Multi-Class Image Classification

Recently, I've been learning how to use pytorch, mainly for computer vision tasks.
Today, I'll talk about how we can use pytorch for multi class image classification.

So first-off multi class image classification is a kind of computer vision task, where the aim is to identify an image, and group it to a single class, eg. classifying images of animals into categories like "dog" "cat" "dinosaur" "dragon" "unicorn" etc... In this case, each image belongs to only one class

Now, the dataset we're going to use is referred to as the "STL-10 dataset". The dataset consists of 10 classes which are shown below:

Class Name	Class Label
Air plane	0
Bird	1
Car	2
Cat	3
Deer	4
Dog	5
Horse	6
Monkey	7
Ship	8
Truck	9

The dataset consists of 5 000 training images, and 8 000 test images, which by extension means each class has 500 and 800 images for training and testing.
The images are RGB and their dimensions are 96x96. Also, conveniently, the dataset is available in pytorch, that we can access with the torchvision package.
You can get more info on the dataset here : )

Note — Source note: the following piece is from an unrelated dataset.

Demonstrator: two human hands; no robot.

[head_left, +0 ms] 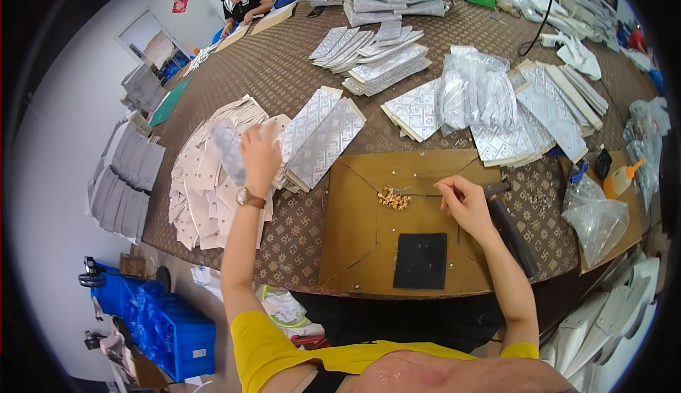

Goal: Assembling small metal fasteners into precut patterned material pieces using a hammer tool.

NOW WE SHALL LOAD IN DA DATA !!!
open your python file (or notebook, anyone you like really, I personally would recommend a python notebook for this one though).

We would import the data like so:

from torchvision import datasets
from torchvision.transforms import transforms
import os

path_to_data = './data'

if not os.path.exists(path_to_data):
	os.mkdir(path_to_data)

data_transformer = transforms.Compose([transforms.ToTensor()])

#load the train data
train_ds = datasets.STL10(path_to_data, split='train', download=True, transform=data_transformer)

#load the test data
test0_ds = datasets.STL10(path_to_data, split='test', download=True, transforms=data_transformer)

So, what we have done here is to:

first create the directory to store the dataset using the os.mkdir() method
then we create a data transformer object. The aim of the transformer is to basically convert the images to tensors that's why you see the transforms.ToTensor() there.
then we load the train and test dataset, specifying the data path, the split, and the transformer to apply to each image being downloaded

Now we have to split the test0_ds dataset into test and validation datasets.
To do this, we would use sklearn's StratifiedShuffleSplit like so:

from sklearn.model_selection import StratifiedShuffleSplit

sss = StratifiedShuffleSplit(n_splits=1, test_size=0.2, random_state=0)

indices = list(range(len(test0_ds)))
y_test0 = [y for _, y in test0_ds]

for test_index, val_index in sss.split(indices, y_test0):
	print((f'test: {test_index} val: {val_index}')
	print(len(val_index), len(test_index))

ok, so what we have basically done here is:

create the StratifiedShuffleSplit object, with n_split set to 1, which simply means that the number of re-shuffling and splitting iterations done would be 1.
then we create an indices object, that basically has the index of each image in the test0_ds dataset
we also create a list y_test0 that contains the label for each image in the test0_ds dataset
then we use a for-loop to get split the dataset into test and validate, which are stored in the test_index and val_index variables.

Note

The indices and y_test0 objects are what has been passed into the StratifiedShuffleSplit object, which then returns 2 lists containing indexes of the images that belong to the test and validate datasets.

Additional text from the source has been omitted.